If you regularly go to a gym that’s great. I have a personal trainer that I see once a week and she’s a lifeline for me. But not everyone can do that. There are any number of reasons it might not be realistic for you (if you have little kids at home, for one). And that’s okay. Gyms aren’t the only way to get exercise. Go for a walk. Bundle up those kids and get outside together. Or join up with an online program like Dai Manuel’s The Whole Life Fitness Manifesto. He sends out free, daily, 15-minute bodyweight exercises that anyone can do without any equipment. You just have to find 15 minutes of time for yourself. And as an added bonus Dai’s program also encourages 5 minutes of mindfulness and 10 minutes of personal development.

4. Call or text your friends

I once realized that I went weeks without speaking to any of my closest friends. You may not have time for hour-long catch up sessions, but a text to say you’re thinking about the person takes no time and will brighten their day (and yours, too). The exchange reminds you that you have people who care about you, the person not the parent, and that’s important. It’s a little boost that might help you be there for your kids and remind you of who you are outside of all your responsibilities.

5. Ask for help

I’ll admit, this is one that I was not really good at when my kids were little, so learn from my mistakes: whoever it is that you need support from, ask them for it. Tell them exactly what you need. Tell your partner what they can do to help you. Ask your family to pop by and spend time with the kids while you get out on your own. Ask for help carpooling kids to activities or to school so that you can sneak in more time for yourself. And when you feel recharged look around and see who might need a little help from you.

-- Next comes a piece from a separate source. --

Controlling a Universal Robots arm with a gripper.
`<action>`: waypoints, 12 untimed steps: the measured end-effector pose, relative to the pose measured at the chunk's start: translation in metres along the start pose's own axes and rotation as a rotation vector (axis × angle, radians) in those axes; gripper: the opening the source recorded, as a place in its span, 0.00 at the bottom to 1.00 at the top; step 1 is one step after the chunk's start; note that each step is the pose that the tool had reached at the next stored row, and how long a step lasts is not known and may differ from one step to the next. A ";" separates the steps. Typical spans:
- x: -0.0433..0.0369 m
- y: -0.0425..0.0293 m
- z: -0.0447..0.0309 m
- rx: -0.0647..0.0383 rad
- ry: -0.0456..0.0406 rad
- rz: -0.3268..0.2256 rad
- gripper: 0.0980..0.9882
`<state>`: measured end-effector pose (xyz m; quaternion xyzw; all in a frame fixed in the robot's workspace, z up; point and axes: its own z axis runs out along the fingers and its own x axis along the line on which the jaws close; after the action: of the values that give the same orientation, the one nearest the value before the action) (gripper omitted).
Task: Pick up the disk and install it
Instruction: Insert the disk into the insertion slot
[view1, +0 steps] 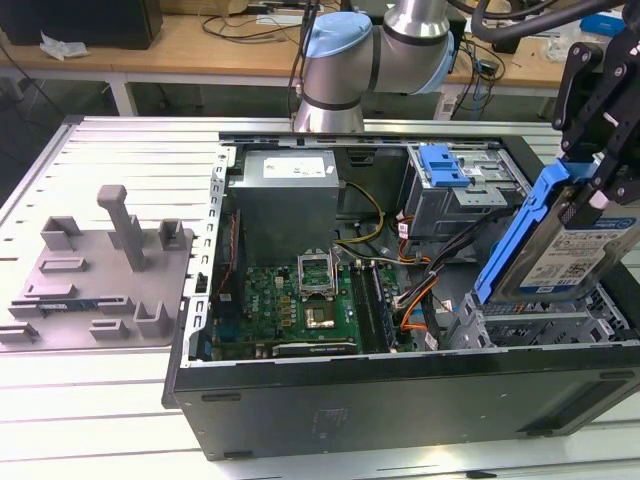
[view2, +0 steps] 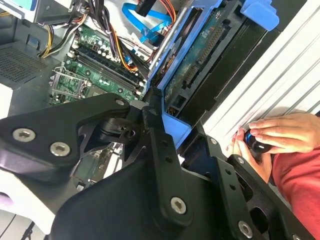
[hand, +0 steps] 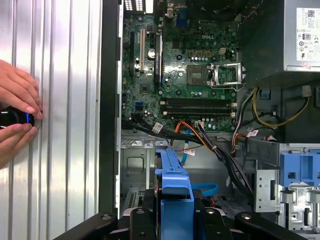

We talk about the importance of modeling healthy habits all the time and we know that everything we want our kids to do starts with us, but how seriously do we take that? It’s not always easy to add another person to care for to your list but it’s time to change this culture of depleted parents running on fumes.

I’m stopping this list here so that I can do my 15-minute workout. Otherwise, I’ll miss the window and may not get to it again later. What can you do today to take care of yourself?

One response to “5 tips for parents who say “what is self-care?”

  1. Wonderful tips, Sara. Thank you for sharing your pearls of wisdom. I know that these tips will prove useful to so many parents as they head into a new year.